Kubernetes: Scheduling

Posted Jan 14, 2026

By thirtyone

14 min read

Kubernetes Scheduling

What the Scheduler Does

The scheduler’s job is simple to state: assign a node to every unbound Pod. A Pod is unbound when it exists as an object in etcd but has no nodeName set. The scheduler watches for these, picks the best node, and writes nodeName to the Pod object. The kubelet on that node then starts the containers.

What makes it complex is the number of constraints that must be respected. Some are hard requirements — a Pod can’t go on a node that doesn’t have enough memory. Others are soft preferences — prefer to spread pods across availability zones, but don’t block scheduling if you can’t.

The scheduler runs two phases for every unbound Pod:

Filter — eliminate nodes that cannot run this Pod (hard constraints)
Score — rank the remaining nodes (soft preferences)

The highest-scoring node wins. If no node passes filtering, the Pod stays Pending.

Resource Requests — The Foundation of Scheduling

The scheduler uses requests, not limits, to decide if a node can fit a Pod. Requests represent what the Pod is guaranteed to get. The scheduler looks at each node’s allocatable resources minus the sum of all requests already on that node.

        
      
resources:
  requests:
    cpu: "500m"       # scheduler uses this to find a node with 500m available
    memory: "256Mi"   # scheduler uses this to find a node with 256Mi available

If you don’t set requests, the scheduler sees the Pod as requesting zero resources and will place it anywhere — which usually means it lands on an already-busy node and gets OOMKilled or throttled. Always set requests.

Allocatable vs Capacity — a node with 4 CPUs doesn’t have 4 CPUs available for pods. The OS, kubelet, and system daemons reserve some. kubectl describe node shows both:

        
      
kubectl describe node my-node
# Capacity:       cpu: 4, memory: 16Gi
# Allocatable:    cpu: 3800m, memory: 14Gi   ← scheduler uses this
# Allocated:      cpu: 2200m, memory: 8Gi    ← already claimed by running pods
# Available:      cpu: 1600m, memory: 6Gi    ← what's left for new pods

Taints and Tolerations — Repelling Pods from Nodes

Taints are applied to nodes to repel pods. Tolerations are applied to pods to allow them onto tainted nodes.

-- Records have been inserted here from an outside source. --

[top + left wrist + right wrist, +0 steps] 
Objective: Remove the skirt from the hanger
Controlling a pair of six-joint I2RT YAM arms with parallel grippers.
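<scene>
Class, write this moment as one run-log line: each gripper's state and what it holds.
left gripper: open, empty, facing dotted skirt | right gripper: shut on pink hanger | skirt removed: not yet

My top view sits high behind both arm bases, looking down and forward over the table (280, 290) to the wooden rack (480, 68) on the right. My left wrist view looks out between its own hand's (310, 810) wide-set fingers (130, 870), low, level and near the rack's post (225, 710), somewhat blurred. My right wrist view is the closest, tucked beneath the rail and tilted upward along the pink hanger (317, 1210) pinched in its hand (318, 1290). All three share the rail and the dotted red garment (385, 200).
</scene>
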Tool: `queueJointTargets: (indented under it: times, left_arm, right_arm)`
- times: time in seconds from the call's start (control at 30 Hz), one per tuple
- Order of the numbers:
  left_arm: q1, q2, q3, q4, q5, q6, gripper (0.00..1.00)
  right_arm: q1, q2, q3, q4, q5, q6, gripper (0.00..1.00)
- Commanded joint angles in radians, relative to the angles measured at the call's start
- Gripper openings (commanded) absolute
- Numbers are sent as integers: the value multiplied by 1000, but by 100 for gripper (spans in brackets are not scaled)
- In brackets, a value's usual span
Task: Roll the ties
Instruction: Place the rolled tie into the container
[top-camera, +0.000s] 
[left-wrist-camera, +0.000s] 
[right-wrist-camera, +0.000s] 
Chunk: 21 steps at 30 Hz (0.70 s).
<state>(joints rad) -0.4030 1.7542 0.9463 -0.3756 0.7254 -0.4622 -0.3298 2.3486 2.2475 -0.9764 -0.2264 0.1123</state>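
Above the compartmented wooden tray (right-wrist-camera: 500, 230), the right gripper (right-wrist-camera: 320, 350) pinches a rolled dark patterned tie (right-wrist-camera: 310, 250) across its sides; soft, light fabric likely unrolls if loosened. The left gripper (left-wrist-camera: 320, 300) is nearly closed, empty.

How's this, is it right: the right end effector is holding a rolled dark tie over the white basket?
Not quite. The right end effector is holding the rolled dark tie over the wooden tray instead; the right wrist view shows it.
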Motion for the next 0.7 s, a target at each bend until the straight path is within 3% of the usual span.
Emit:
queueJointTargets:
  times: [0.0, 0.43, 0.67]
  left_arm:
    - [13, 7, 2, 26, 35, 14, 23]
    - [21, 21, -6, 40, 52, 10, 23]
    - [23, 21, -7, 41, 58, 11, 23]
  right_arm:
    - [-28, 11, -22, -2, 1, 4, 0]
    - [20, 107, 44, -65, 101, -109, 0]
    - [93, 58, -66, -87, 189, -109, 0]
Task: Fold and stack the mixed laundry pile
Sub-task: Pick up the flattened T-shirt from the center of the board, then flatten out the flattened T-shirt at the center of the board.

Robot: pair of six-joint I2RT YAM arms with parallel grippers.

Think of it as: a taint says “stay away unless you’re okay with this”, and a toleration says “I’m okay with that”.

Taint Effects

Effect	Behaviour
`NoSchedule`	New pods without a matching toleration are not scheduled here. Existing pods stay.
`PreferNoSchedule`	Scheduler tries to avoid this node but will use it if no alternatives exist.
`NoExecute`	New pods are not scheduled AND existing pods without a toleration are evicted.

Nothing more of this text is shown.